THE TASK -> Look below for the line holding "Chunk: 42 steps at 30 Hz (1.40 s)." and the line holding "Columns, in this". Repeat those two and everything between, exactly.

■ ■ ■ ■ ■

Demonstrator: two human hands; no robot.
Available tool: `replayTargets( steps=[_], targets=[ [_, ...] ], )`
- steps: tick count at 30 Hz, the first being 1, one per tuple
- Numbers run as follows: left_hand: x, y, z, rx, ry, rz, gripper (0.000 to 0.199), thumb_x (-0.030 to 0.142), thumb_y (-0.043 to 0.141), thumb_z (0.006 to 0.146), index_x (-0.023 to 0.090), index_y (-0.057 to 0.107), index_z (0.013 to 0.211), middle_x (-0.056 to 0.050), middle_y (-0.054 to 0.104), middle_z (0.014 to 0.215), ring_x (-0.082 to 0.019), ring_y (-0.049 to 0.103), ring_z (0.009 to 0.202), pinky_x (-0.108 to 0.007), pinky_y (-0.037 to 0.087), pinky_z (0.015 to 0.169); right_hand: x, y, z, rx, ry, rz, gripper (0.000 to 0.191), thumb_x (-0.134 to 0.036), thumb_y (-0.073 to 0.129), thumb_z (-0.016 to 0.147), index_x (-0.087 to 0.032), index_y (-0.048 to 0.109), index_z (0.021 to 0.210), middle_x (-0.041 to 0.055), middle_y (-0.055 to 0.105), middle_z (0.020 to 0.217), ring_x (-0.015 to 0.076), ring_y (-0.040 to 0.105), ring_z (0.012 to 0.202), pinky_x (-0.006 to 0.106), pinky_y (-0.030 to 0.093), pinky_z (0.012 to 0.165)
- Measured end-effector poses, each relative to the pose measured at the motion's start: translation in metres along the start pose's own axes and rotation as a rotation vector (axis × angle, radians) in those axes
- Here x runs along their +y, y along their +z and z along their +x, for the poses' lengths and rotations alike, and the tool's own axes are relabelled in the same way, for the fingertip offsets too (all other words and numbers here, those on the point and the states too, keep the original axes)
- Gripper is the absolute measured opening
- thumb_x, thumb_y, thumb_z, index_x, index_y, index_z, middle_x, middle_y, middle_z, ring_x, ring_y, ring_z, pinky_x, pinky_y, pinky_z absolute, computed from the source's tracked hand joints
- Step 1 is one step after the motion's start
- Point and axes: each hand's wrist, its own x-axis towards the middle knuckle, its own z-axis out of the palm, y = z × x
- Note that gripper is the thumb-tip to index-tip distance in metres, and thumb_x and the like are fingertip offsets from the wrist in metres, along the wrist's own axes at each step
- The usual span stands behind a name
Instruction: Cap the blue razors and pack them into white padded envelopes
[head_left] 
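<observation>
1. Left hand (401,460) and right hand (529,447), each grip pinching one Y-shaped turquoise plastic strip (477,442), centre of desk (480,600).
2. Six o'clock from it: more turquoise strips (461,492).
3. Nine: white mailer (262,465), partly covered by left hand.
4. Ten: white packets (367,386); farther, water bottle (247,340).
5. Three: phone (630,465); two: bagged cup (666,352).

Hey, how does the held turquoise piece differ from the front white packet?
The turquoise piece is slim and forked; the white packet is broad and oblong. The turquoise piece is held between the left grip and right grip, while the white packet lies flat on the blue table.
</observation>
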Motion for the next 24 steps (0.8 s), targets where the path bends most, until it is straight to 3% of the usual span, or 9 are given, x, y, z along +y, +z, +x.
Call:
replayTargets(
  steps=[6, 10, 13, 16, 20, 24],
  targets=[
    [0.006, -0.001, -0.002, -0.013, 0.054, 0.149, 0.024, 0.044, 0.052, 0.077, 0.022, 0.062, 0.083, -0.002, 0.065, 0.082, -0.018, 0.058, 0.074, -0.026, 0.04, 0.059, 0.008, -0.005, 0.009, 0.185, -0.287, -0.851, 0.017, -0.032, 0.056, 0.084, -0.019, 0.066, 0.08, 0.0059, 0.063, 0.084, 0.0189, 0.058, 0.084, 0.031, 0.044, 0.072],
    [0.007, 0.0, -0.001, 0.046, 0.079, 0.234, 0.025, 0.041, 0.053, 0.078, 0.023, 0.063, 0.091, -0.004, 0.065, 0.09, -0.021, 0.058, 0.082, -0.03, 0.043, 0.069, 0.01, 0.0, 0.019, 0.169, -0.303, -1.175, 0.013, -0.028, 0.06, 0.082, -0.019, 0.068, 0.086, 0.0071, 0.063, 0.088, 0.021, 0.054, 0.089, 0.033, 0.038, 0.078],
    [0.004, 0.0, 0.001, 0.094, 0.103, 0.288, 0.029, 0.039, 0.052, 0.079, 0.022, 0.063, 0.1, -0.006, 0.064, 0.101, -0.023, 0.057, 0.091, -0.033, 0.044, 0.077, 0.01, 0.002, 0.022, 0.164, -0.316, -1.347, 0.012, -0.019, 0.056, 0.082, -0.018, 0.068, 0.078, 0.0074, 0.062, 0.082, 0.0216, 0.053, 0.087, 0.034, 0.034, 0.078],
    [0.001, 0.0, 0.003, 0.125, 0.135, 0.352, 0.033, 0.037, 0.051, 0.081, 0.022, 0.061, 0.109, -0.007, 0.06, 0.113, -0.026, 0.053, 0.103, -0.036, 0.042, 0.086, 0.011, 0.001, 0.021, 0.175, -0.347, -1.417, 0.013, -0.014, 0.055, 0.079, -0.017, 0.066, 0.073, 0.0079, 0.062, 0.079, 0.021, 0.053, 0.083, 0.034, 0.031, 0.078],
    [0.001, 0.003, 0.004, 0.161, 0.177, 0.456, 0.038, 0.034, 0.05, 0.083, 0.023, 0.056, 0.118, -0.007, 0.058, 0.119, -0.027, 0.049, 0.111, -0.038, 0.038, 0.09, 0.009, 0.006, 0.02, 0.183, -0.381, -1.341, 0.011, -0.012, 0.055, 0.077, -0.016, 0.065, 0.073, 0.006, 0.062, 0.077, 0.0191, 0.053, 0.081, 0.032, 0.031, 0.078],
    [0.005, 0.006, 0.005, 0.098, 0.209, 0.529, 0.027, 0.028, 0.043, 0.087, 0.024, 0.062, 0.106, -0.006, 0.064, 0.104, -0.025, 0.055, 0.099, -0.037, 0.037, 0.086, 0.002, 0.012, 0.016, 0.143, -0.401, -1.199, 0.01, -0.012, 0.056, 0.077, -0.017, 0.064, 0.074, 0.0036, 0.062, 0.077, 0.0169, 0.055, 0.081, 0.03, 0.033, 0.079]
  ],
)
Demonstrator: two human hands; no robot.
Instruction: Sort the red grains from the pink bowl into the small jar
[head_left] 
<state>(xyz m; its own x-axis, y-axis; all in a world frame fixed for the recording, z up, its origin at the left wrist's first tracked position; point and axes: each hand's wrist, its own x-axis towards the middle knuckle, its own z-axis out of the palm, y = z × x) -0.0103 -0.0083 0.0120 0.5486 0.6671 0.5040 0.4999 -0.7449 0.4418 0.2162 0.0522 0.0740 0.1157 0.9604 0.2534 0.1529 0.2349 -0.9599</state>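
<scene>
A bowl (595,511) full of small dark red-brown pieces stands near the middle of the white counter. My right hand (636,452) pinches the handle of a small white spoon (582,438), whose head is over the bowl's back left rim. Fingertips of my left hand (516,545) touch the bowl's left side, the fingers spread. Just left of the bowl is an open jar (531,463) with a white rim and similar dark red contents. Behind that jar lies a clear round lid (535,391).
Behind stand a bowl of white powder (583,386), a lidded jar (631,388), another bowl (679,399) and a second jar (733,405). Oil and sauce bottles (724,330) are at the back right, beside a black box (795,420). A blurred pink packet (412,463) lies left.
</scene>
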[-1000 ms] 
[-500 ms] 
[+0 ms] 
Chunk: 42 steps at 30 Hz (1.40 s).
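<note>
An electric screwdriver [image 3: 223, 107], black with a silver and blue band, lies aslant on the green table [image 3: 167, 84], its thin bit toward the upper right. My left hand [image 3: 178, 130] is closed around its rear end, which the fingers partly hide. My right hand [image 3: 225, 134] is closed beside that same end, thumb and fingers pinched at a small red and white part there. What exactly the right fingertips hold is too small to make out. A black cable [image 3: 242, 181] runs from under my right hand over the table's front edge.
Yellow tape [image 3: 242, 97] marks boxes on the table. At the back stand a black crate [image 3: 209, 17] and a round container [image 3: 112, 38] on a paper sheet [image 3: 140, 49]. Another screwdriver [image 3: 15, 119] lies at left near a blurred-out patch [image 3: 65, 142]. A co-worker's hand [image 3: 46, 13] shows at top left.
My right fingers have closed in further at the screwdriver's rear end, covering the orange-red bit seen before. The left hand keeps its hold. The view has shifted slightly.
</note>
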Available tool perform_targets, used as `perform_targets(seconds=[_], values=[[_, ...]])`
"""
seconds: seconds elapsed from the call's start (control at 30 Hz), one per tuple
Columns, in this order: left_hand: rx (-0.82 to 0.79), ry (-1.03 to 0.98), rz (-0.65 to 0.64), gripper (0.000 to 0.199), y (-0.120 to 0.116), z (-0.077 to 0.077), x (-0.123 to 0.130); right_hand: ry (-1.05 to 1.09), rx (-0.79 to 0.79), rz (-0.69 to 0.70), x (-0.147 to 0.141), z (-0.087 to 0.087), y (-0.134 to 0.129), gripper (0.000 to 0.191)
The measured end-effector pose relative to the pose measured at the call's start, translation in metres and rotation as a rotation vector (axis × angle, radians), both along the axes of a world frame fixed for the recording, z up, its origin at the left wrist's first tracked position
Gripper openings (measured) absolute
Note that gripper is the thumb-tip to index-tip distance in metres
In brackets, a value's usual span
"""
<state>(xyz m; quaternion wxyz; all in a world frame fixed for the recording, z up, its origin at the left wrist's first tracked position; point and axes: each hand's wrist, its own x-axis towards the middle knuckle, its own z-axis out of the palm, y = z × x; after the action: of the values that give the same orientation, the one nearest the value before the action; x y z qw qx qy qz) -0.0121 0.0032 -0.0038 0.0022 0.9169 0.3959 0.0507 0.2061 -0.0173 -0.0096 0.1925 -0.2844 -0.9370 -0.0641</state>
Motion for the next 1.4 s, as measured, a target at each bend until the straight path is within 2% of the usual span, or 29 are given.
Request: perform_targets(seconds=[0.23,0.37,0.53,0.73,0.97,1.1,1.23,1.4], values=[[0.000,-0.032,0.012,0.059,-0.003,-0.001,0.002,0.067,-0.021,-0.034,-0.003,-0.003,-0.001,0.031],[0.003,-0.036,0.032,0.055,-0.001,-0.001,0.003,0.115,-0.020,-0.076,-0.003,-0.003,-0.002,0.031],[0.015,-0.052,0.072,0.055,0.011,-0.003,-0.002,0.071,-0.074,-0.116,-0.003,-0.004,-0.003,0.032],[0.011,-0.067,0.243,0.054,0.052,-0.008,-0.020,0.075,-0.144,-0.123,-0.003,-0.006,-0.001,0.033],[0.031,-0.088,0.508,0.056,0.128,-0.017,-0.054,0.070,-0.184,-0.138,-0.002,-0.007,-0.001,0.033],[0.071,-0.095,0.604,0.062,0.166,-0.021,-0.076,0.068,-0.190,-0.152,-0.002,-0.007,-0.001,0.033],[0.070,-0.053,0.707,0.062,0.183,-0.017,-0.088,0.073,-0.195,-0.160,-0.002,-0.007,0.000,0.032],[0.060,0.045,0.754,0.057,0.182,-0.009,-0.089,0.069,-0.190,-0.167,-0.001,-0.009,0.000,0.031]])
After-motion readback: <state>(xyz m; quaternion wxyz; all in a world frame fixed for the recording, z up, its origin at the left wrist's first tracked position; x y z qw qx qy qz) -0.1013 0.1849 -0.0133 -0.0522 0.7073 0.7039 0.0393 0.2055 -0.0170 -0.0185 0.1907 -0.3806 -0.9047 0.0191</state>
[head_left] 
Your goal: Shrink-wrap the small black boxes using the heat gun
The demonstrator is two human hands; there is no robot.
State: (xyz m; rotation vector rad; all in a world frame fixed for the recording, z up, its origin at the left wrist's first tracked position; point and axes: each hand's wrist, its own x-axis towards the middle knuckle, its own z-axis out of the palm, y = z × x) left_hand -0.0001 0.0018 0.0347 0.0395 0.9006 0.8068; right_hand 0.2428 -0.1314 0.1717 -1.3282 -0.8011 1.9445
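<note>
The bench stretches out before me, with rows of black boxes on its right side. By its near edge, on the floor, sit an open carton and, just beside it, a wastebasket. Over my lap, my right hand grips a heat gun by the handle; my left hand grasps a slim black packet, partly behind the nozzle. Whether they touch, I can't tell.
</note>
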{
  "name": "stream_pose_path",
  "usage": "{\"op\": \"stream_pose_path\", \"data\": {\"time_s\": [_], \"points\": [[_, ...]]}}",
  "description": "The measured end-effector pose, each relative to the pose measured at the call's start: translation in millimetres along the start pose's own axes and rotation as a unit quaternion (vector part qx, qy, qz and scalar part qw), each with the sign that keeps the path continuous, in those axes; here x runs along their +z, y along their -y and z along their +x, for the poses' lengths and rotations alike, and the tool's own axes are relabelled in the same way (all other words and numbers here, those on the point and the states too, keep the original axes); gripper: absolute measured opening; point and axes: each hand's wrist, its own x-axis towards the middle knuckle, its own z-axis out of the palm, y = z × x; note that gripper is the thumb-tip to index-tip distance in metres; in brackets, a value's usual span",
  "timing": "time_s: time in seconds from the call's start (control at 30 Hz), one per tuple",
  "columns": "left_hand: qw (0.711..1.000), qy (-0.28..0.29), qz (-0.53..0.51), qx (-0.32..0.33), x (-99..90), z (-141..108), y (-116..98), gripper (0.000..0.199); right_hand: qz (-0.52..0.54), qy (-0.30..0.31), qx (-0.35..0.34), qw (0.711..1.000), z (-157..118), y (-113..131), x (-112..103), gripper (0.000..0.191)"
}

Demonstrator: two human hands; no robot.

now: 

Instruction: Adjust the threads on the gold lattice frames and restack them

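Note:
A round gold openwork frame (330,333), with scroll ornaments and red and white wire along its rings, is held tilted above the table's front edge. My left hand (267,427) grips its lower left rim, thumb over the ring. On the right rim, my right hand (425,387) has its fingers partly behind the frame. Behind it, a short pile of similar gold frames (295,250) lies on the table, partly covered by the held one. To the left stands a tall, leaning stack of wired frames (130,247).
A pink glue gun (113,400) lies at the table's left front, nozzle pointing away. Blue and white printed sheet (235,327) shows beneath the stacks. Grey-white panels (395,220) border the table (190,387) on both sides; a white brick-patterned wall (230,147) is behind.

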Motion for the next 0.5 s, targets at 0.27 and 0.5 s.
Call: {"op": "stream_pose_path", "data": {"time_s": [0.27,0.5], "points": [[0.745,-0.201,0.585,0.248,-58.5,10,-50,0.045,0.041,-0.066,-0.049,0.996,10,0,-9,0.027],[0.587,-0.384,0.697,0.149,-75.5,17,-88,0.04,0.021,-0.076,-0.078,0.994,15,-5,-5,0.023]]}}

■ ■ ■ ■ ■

WRITTEN REPLY ->
Chunk: 42 steps at 30 Hz (1.40 s).
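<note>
An electric screwdriver [image 3: 223, 107], black with a silver and blue band, lies aslant on the green table [image 3: 167, 84], its thin bit toward the upper right. My left hand [image 3: 178, 130] is closed around its rear end, which the fingers partly hide. My right hand [image 3: 225, 134] is closed beside that same end, thumb and fingers pinched at a small red and white part there. What exactly the right fingertips hold is too small to make out. A black cable [image 3: 242, 181] runs from under my right hand over the table's front edge.
Yellow tape [image 3: 242, 97] marks boxes on the table. At the back stand a black crate [image 3: 209, 17] and a round container [image 3: 112, 38] on a paper sheet [image 3: 140, 49]. Another screwdriver [image 3: 15, 119] lies at left near a blurred-out patch [image 3: 65, 142]. A co-worker's hand [image 3: 46, 13] shows at top left.
My right fingers have closed in further at the screwdriver's rear end, covering the orange-red bit seen before. The left hand keeps its hold. The view has shifted slightly.
</note>
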Available tool perform_targets, used as `perform_targets(seconds=[_], values=[[_, ...]])`
"""
seconds: seconds elapsed from the call's start (control at 30 Hz), one per tuple
Columns, in this order: left_hand: rx (-0.82 to 0.79), ry (-1.03 to 0.98), rz (-0.65 to 0.64), gripper (0.000 to 0.199), y (-0.120 to 0.116), z (-0.077 to 0.077), x (-0.123 to 0.130); right_hand: ry (-1.05 to 1.09), rx (-0.79 to 0.79), rz (-0.69 to 0.70), x (-0.147 to 0.141), z (-0.087 to 0.087), y (-0.134 to 0.129), gripper (0.000 to 0.191)

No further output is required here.